Your copy should contain exactly the lines from the start of the material through the line containing "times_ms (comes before", and no pictures.

- INFORMATION PROVIDED:
========================================================================
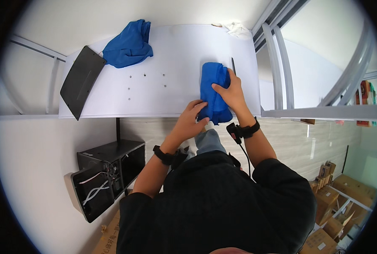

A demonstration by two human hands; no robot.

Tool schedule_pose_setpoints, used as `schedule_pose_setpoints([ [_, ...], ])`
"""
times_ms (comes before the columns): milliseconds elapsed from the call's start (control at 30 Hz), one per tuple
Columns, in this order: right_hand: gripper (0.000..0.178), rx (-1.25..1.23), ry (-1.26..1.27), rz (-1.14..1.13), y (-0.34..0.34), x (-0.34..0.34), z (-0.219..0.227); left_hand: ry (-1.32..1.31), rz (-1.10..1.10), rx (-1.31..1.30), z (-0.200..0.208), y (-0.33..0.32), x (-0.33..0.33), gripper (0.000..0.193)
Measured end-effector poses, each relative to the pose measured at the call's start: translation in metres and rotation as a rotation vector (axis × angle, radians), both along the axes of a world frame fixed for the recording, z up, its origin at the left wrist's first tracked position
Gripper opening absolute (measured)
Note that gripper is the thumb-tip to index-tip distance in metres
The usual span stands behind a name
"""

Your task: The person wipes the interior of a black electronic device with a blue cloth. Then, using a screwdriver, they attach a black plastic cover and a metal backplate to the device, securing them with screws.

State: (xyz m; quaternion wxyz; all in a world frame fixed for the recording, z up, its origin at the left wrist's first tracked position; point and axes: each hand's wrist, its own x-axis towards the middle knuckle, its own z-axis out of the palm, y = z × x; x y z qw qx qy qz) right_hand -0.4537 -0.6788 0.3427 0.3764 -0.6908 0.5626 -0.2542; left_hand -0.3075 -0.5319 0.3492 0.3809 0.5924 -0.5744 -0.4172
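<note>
A blue cloth (211, 80), folded into a long bundle, lies on the right part of the white table (180, 55), its near end hanging slightly over the front edge. My left hand (191, 120) grips the near left corner, thumb and fingers closed about the fabric. Higher up on the right side, my right hand (231, 91) holds the bundle, with the thumb on top and the fingers along its far right edge. A second blue cloth (130, 45) lies crumpled at the far left of the table. Beside my right fingers is a thin dark object (233, 65), partly hidden.
A black flat panel (83, 81) leans over the table's left end. Several small screws (164, 75) are scattered mid-table. White crumpled material (238, 29) lies at the back right. An open black metal case (112, 169) stands below left. Cardboard boxes (327, 199) are at the lower right.
</note>
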Motion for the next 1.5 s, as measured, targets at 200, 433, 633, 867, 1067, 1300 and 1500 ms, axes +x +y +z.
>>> schedule_pose_setpoints([
  [200,0.067,-0.332,0.315,0.206,0.003,0.001,0.059,0.122,-0.017,0.039,0.007,0.001,0.041,0.046],
  [433,0.054,-0.110,0.000,0.693,0.019,0.154,0.169,0.100,0.495,-0.098,0.032,0.081,0.200,0.033],
  [633,0.049,0.259,-0.309,0.806,0.012,0.358,0.124,-0.053,1.210,-0.190,0.009,0.180,0.375,0.026],
  [867,0.067,-0.063,0.062,0.568,-0.023,0.534,0.020,0.106,1.355,-0.064,-0.044,0.214,0.462,0.042],
  [1067,0.077,0.168,0.125,0.463,-0.023,0.566,0.008,0.226,1.312,-0.029,-0.065,0.201,0.470,0.045],
  [1300,0.061,0.375,-0.208,0.364,-0.038,0.582,-0.009,0.244,1.392,-0.019,-0.054,0.192,0.468,0.044],
  [1500,0.028,0.492,-0.444,0.462,0.018,0.557,0.071,0.352,1.369,-0.128,-0.011,0.226,0.433,0.037],
])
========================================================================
- OUTPUT FOR THIS TASK:
A demonstration by two human hands; no robot.

Tool schedule_pose_setpoints, used as `schedule_pose_setpoints([ [_, ...], ])`
"""
times_ms (comes before the columns): milliseconds elapsed from the call's start (control at 30 Hz), one per tuple

The answer has been fully written out.